THE AMERICAN SHIP GREAT REPUBLIC. The GREAT REPUBLIC, said to be the largest sailing ship afloat, arrived in the Mersey on the 17th July from San Francisco, having made the passage in ninety-five days. She carries four masts, and she is 3,356 tons burthen. She has on board upwards of 3,000 tons of wheat, consigned to Messrs. Frederick Huth & Co., Chapel-street. The GREAT REPUBLIC is at present anchored off New-Brighton, but when the tide answers she will go into the Huskisson Dock to discharge her cargo. She is commanded by Captain LIMEBURNER.


Indian names are to be given to the new gun-boats now building for the government. The boats building in Maine are to be named “KATAHDIN,” “ AROOSTook,” “Penobscot” and “Kineo." Those in Massachusetts, " MARBLEHEAD,” “SAGAMORE,” “Cuocura” and “Huron." In Connecticut, “Owasco," "KANAWHAT" and “ CAYUGA." In New-York, “UNADILLA,” “OTTAWA," Pembina,” “Seneca,” “ CHIPPEWA” and “Winona.” In Pennsylvania, “ItasCA,” “Scioto" and “WISSAHICKON.” In Delaware, "LAHOMA.” In Baltimore, " Pinola."


THE MASTS OF THE WARRIOR. The masts, spars and other gear for the WARRIOR, iron naval steamer, have been put on board that vessel by the shipwrights sent from Woolwich dock-yard for that purpose. The main and foretopmasts are of large size and strength, each measuring sixty-five feet in length, and weighing rather more than three tons. The mizzen-topmast measures fifty feet, and its weight is about two tons. The fore and main-yards are each as large as the masts of many large ships, each measuring one hundred and five feet in length, and weighing upwards of six tons. The length of the mizzen-yard is seventy-one feet. The three topsail-yards are also of great size and strength, the two largest being each seventy-four feet long, and weighing about two tons. The whole of the masts, yards, &c., for the Warrior have been constructed of unusual strength, under the immediate superintendence of the officials connected with the masting departments at Chatham dock-yard.

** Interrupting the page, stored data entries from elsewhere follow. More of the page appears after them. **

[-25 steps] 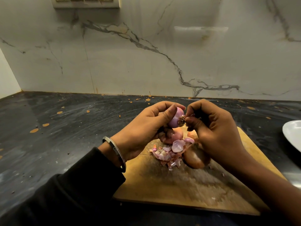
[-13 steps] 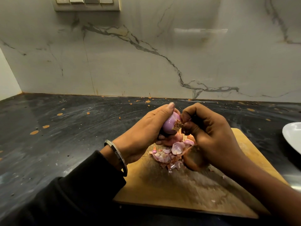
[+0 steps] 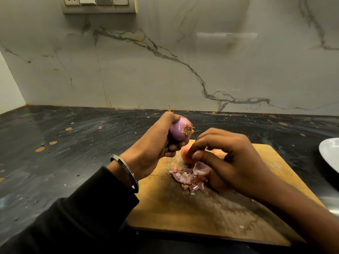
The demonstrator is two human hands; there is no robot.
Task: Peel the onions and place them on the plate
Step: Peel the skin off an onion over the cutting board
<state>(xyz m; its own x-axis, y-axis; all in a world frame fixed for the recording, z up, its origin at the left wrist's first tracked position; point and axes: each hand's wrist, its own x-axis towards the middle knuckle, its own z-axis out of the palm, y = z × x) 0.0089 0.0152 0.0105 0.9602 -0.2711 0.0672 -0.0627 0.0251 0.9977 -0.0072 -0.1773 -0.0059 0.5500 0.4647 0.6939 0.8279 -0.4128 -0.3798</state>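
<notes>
My left hand (image 3: 152, 153) grips a peeled purple onion (image 3: 178, 131), raised above the far edge of the wooden cutting board (image 3: 211, 217), its dry root end facing right. My right hand (image 3: 231, 162) hovers low over the board, apart from that onion, fingers curled and thumb against fingertips; no peel shows between them. An orange-skinned onion (image 3: 185, 154) lies on the board just behind my right thumb. A pile of purple peels (image 3: 190, 177) sits beside my right hand. The white plate (image 3: 330, 154) shows at the right edge.
The board lies on a dark, speckled stone counter (image 3: 82, 143) with bits of skin scattered about. A marble-patterned wall (image 3: 165, 61) rises behind, with a switch panel (image 3: 99, 4) at the top.
My right hand let go of the onion's root end and dropped down toward the peel pile. My left hand lifted the purple onion up and slightly left.
</notes>
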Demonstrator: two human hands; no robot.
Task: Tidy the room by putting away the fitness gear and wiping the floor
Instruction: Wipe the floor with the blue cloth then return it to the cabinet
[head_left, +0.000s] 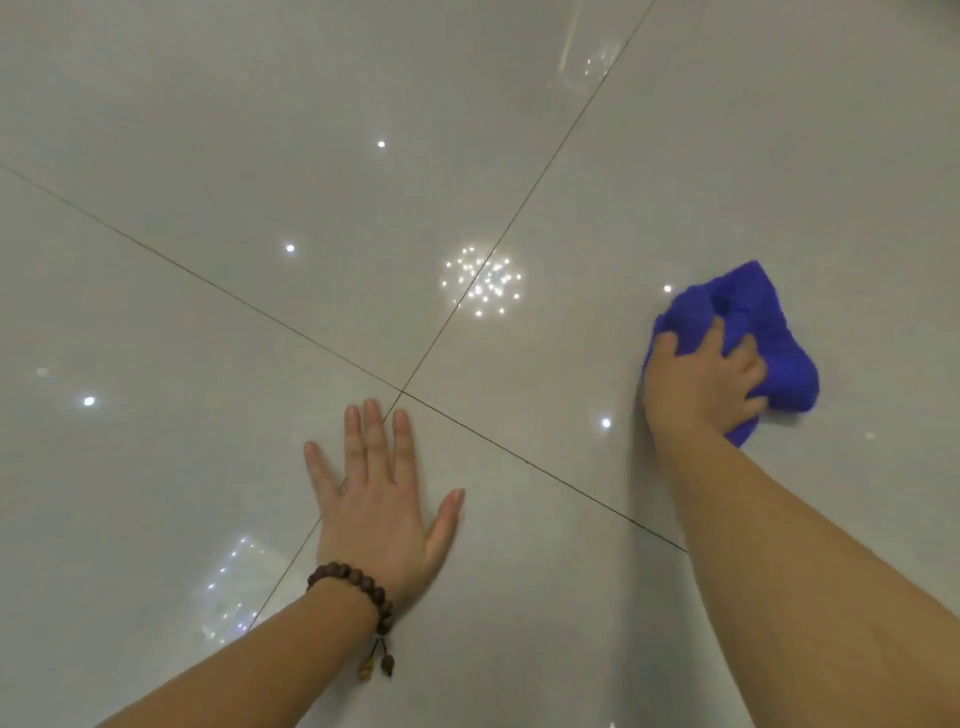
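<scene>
- Nearest the camera, two bare forearms enter from 6 o'clock; the left wrist carries a brown bead bracelet.
- Left hand: palm flat on the floor, fingers spread wide, holding nothing. It rests just below the point where four tile joints cross and appears to serve as a brace.
- Right hand: at 3 o'clock, well apart from the left hand. Its grip is closed down on a bunched blue cloth, fingers curled into the folds and pressing the fabric against the tile.
- Cloth position: in contact with the floor, protruding beyond the fingers toward 12 o'clock and 3 o'clock.
- Floor condition: glossy pale tiles with dark joints. Bright specks are light reflections; no dirt or wet streak can be made out.
- Step in hand, as judged: wiping the floor. No fitness gear is in view, so the state of that part cannot be told.
- Next move, as judged: sweep the cloth across the tile toward 9 o'clock under steady downward pressure, keeping the left palm planted for support, then shift the brace to reach unwiped tiles.
</scene>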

The Warrior's chain cables, (two and three-eighths inch,) manufactured by Messrs. Lennox & Co., have been tested at Woolwich and bore the strain of one hundred and one tons, ordered by the Admiralty as the regulated test, well.

NEW LIGHT-HOUSES. Roman Rock Light.—- False Bay, Cape of Good Hope.—Official information has been received at the Light-House Board through the Department of State, from the Colonial Government at the Cape of Good Hope, under date of the 17th June last, that a light will be exhibited from the new light-house on the Roman Rocks on the 16th September, 1861, which will supersede that shown at the light-vessel now moored a cable's length north of the rocks. It will be a revolving white light, showing a bright face for the space of twelve seconds twice every minute, which will servé to distinguish it from the Cape Point light in thick weather, as that light revolves only once every minute. The light will be fifty-four feet above the sea, and visible in clear weather from a ship's deck thirteen miles distant.

The light-tower is forty-eight feet high, the lower half of which will be painted black and the upper half white. From the light-house, Noah's Ark bears S. 56° W. 7-10 miles, and the Dock-yard clock W. by N. 1.65 mile.

N.N.E.E., 2 cables from the light-house, lies the Castor Rock, with only fifteen feet on it at low water, springs; its position is marked by a beacon, with a flag having the word "rock" painted on it. There are patches of nineteen and twenty-four feet between the Castor Rock and the light-house, which renders it necessary for large ships to give the light-house a berth of at least three and a half cables, when passing to the N.E., before hauling in for Simon's Bay.

In sailing for Simon's Bay, by keeping the light-house in line with Elsey Peak, bearing N. & W., a ship will pass midway between the Whittle Rock and Miller's Point.